§ **TO DO**
Look through the entries below and show every line containing the word "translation".

§ **MATERIAL SHOWN**
= Beginning of Section =
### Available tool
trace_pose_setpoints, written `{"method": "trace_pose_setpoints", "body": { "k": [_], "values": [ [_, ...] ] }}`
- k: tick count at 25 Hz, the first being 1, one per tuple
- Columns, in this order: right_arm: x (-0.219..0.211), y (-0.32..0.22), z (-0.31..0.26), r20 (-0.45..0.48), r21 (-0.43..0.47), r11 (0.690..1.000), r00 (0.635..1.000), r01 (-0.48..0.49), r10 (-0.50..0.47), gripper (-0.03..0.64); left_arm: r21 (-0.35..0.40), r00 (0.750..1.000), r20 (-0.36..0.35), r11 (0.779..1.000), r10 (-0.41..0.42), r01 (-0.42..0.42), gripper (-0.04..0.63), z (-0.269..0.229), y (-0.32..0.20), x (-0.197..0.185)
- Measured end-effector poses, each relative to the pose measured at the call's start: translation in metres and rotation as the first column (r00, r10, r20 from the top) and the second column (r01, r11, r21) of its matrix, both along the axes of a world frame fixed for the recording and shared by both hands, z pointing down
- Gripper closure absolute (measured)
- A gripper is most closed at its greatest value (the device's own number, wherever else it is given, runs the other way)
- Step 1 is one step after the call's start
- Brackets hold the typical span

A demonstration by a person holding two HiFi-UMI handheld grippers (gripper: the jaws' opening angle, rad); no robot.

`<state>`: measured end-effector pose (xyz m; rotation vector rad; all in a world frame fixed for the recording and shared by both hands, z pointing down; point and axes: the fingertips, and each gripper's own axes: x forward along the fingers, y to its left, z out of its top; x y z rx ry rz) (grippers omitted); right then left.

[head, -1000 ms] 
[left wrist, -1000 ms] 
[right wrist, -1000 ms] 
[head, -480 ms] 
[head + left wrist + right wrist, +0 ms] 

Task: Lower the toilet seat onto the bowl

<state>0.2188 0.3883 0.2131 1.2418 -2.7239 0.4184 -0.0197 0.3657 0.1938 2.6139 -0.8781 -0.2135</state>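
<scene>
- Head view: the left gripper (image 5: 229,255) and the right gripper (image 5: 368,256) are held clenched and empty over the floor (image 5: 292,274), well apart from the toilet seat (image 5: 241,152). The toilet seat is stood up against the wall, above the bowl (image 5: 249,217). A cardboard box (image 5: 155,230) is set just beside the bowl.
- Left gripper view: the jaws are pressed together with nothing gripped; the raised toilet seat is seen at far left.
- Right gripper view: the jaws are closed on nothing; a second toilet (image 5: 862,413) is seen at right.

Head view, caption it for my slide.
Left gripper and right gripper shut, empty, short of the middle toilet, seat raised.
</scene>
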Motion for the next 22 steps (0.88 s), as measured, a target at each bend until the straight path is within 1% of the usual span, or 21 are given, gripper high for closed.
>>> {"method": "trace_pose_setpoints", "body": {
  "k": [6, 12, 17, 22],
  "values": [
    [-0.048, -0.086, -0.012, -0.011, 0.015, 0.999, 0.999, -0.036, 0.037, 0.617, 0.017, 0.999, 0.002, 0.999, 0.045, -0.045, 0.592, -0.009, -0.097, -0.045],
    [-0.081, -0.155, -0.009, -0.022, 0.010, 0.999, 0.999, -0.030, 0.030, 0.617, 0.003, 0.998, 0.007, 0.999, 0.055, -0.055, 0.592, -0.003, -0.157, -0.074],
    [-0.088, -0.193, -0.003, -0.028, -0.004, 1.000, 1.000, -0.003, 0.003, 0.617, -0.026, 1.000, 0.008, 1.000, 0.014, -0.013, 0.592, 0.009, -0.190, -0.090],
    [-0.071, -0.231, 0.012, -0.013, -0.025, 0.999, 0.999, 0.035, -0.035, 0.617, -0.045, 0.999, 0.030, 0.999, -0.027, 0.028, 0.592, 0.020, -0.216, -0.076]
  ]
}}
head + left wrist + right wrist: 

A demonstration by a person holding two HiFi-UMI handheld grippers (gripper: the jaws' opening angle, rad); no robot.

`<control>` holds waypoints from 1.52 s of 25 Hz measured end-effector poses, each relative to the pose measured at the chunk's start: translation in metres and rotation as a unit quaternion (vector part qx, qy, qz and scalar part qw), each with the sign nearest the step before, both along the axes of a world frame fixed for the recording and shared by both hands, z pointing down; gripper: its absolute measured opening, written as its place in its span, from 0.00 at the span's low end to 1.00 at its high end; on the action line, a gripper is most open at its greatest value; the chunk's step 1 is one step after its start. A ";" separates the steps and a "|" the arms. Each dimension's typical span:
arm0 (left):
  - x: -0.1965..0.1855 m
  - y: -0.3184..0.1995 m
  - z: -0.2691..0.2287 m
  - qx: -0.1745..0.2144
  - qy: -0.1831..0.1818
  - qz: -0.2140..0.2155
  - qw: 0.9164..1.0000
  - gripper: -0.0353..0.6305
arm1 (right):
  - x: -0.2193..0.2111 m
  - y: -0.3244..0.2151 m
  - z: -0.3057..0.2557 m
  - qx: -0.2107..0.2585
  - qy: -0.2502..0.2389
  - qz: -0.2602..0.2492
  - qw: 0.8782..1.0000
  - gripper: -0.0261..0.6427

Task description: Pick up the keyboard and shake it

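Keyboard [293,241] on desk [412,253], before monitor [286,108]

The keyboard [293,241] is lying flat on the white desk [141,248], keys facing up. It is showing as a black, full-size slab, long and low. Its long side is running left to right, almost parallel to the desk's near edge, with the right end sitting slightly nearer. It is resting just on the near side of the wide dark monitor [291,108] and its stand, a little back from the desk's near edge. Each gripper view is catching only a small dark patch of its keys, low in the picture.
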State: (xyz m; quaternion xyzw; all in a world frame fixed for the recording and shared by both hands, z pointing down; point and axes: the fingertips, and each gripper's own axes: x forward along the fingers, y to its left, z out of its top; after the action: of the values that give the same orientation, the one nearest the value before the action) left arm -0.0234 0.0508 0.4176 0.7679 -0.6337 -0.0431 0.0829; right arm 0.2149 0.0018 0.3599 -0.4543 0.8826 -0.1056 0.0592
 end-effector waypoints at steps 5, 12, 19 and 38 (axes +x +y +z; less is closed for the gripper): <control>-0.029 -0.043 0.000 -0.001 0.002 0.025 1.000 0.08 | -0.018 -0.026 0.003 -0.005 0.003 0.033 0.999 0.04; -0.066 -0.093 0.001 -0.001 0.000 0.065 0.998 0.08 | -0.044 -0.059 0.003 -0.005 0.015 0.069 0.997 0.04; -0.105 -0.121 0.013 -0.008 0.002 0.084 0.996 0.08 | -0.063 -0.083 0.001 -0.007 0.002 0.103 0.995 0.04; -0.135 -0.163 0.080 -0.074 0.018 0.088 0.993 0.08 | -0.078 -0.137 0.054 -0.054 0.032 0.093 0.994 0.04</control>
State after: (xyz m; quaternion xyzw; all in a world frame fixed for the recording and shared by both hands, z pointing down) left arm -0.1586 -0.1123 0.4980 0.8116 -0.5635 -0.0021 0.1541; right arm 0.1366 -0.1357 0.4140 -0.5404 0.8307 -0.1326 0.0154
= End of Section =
§ **WRITTEN REPLY**
- Measured end-effector poses, each relative to the pose measured at the call's start: translation in metres and rotation as the first column (r00, r10, r20 from the top) and the second column (r01, r11, r21) of its matrix, both along the axes of a world frame fixed for the recording and shared by both hands, z pointing down
`<control>` holds waypoints from 1.52 s of 25 Hz measured end-effector poses, each relative to the pose measured at the chunk's start: translation in metres and rotation as a unit quaternion (vector part qx, qy, qz and scalar part qw), each with the sign nearest the step before, both along the axes of a world frame fixed for the recording and shared by both hands, z pointing down; gripper: its absolute measured opening, written as its place in its span, from 0.00 at the span's low end to 1.00 at its high end; on the action line, a gripper is most open at its greatest value; the chunk's step 1 is one step after its start. A ";" separates the steps and a "|" the arms. Each dimension's typical span:

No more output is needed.